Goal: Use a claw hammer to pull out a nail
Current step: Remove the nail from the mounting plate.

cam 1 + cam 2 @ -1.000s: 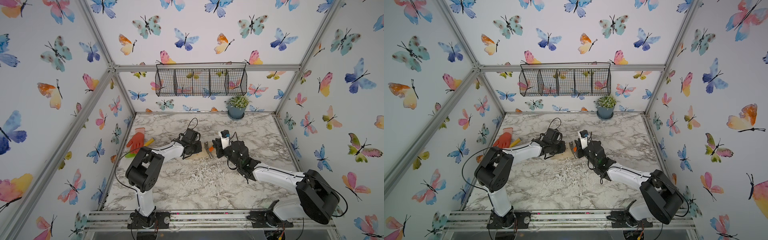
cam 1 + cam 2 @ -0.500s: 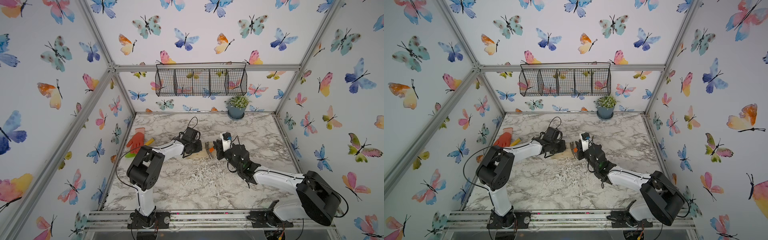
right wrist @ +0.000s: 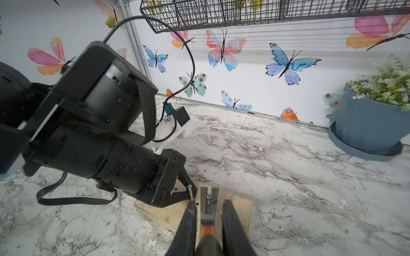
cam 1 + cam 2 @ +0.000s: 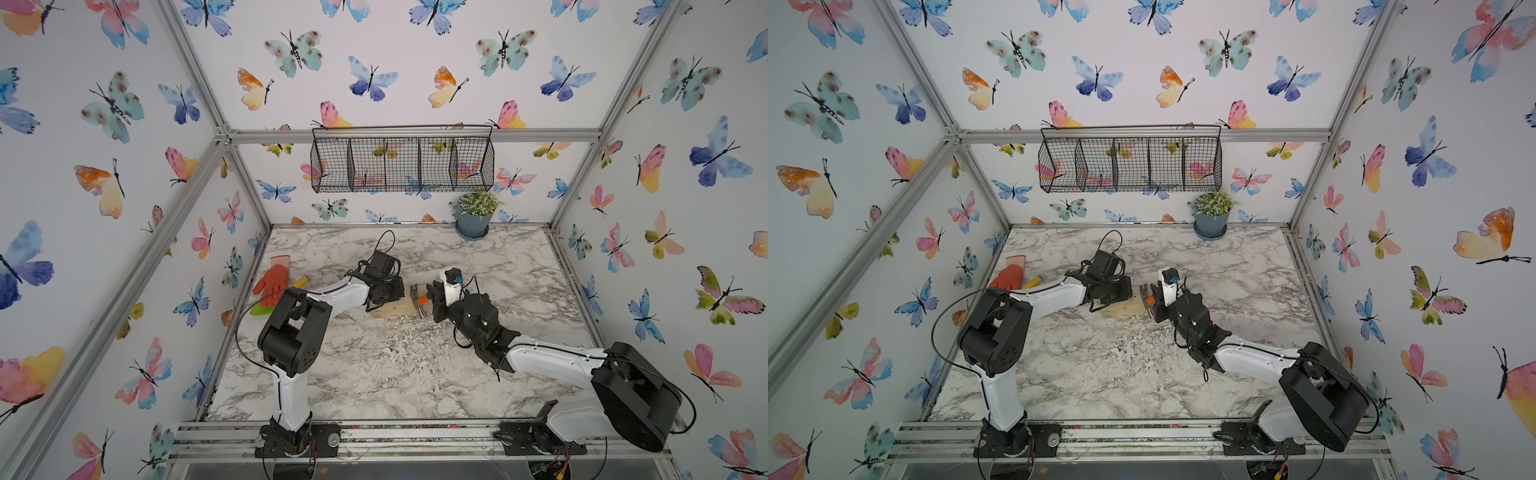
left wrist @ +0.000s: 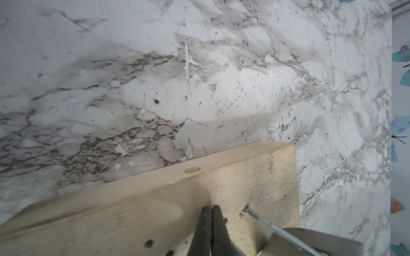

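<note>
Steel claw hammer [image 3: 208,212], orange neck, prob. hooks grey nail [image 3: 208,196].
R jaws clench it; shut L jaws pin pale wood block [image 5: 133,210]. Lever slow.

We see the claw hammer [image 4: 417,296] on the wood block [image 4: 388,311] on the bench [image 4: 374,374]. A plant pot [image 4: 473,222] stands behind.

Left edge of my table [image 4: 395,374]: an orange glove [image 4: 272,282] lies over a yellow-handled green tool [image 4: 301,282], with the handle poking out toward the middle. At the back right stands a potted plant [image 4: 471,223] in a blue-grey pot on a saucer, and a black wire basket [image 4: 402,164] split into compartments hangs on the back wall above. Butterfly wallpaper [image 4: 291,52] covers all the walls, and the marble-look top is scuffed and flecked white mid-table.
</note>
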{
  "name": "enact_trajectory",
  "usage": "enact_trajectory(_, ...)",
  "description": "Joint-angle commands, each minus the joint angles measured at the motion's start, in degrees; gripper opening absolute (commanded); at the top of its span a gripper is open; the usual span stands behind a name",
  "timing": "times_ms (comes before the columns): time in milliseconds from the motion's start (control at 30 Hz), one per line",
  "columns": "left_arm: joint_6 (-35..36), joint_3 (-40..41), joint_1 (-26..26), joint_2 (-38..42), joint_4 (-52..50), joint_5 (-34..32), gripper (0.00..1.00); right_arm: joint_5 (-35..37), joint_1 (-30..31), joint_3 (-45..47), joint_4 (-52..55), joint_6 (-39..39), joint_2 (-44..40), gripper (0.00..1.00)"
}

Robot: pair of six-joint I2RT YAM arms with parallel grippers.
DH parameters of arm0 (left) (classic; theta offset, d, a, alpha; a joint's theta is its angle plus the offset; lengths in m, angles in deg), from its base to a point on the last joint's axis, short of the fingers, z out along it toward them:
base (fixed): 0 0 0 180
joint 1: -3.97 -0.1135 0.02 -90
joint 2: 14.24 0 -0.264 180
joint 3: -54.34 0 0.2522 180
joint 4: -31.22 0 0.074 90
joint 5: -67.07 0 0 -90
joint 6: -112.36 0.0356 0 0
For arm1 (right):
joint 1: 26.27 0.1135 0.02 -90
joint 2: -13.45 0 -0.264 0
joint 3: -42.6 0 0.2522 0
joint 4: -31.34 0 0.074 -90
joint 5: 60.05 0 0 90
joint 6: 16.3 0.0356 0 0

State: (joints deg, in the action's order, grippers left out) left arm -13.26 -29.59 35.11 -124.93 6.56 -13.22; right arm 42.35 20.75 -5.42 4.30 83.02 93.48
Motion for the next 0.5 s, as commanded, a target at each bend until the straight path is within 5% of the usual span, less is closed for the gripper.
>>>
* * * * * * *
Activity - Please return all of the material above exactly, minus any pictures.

Answer space -
Goal: Use a claw hammer to pull out a nail
Current step: Remove the nail from the mounting plate.

cam 1 + cam 2 @ -1.000s: 
cam 1 + cam 2 @ -0.500s: 
right wrist @ +0.000s: 
cam 1 + cam 2 @ +0.000s: 
left wrist @ +0.000s: 

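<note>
Steel claw hammer [image 3: 208,212], orange neck, prob. hooks grey nail [image 3: 208,196].
R jaws clench it; shut L jaws pin pale wood block [image 5: 133,210]. Lever slow.

We see the claw hammer [image 4: 417,296] on the wood block [image 4: 388,311] on the bench [image 4: 374,374]. A plant pot [image 4: 473,222] stands behind.

Left edge of my table [image 4: 395,374]: an orange glove [image 4: 272,282] lies over a yellow-handled green tool [image 4: 301,282], with the handle poking out toward the middle. At the back right stands a potted plant [image 4: 471,223] in a blue-grey pot on a saucer, and a black wire basket [image 4: 402,164] split into compartments hangs on the back wall above. Butterfly wallpaper [image 4: 291,52] covers all the walls, and the marble-look top is scuffed and flecked white mid-table.
</note>
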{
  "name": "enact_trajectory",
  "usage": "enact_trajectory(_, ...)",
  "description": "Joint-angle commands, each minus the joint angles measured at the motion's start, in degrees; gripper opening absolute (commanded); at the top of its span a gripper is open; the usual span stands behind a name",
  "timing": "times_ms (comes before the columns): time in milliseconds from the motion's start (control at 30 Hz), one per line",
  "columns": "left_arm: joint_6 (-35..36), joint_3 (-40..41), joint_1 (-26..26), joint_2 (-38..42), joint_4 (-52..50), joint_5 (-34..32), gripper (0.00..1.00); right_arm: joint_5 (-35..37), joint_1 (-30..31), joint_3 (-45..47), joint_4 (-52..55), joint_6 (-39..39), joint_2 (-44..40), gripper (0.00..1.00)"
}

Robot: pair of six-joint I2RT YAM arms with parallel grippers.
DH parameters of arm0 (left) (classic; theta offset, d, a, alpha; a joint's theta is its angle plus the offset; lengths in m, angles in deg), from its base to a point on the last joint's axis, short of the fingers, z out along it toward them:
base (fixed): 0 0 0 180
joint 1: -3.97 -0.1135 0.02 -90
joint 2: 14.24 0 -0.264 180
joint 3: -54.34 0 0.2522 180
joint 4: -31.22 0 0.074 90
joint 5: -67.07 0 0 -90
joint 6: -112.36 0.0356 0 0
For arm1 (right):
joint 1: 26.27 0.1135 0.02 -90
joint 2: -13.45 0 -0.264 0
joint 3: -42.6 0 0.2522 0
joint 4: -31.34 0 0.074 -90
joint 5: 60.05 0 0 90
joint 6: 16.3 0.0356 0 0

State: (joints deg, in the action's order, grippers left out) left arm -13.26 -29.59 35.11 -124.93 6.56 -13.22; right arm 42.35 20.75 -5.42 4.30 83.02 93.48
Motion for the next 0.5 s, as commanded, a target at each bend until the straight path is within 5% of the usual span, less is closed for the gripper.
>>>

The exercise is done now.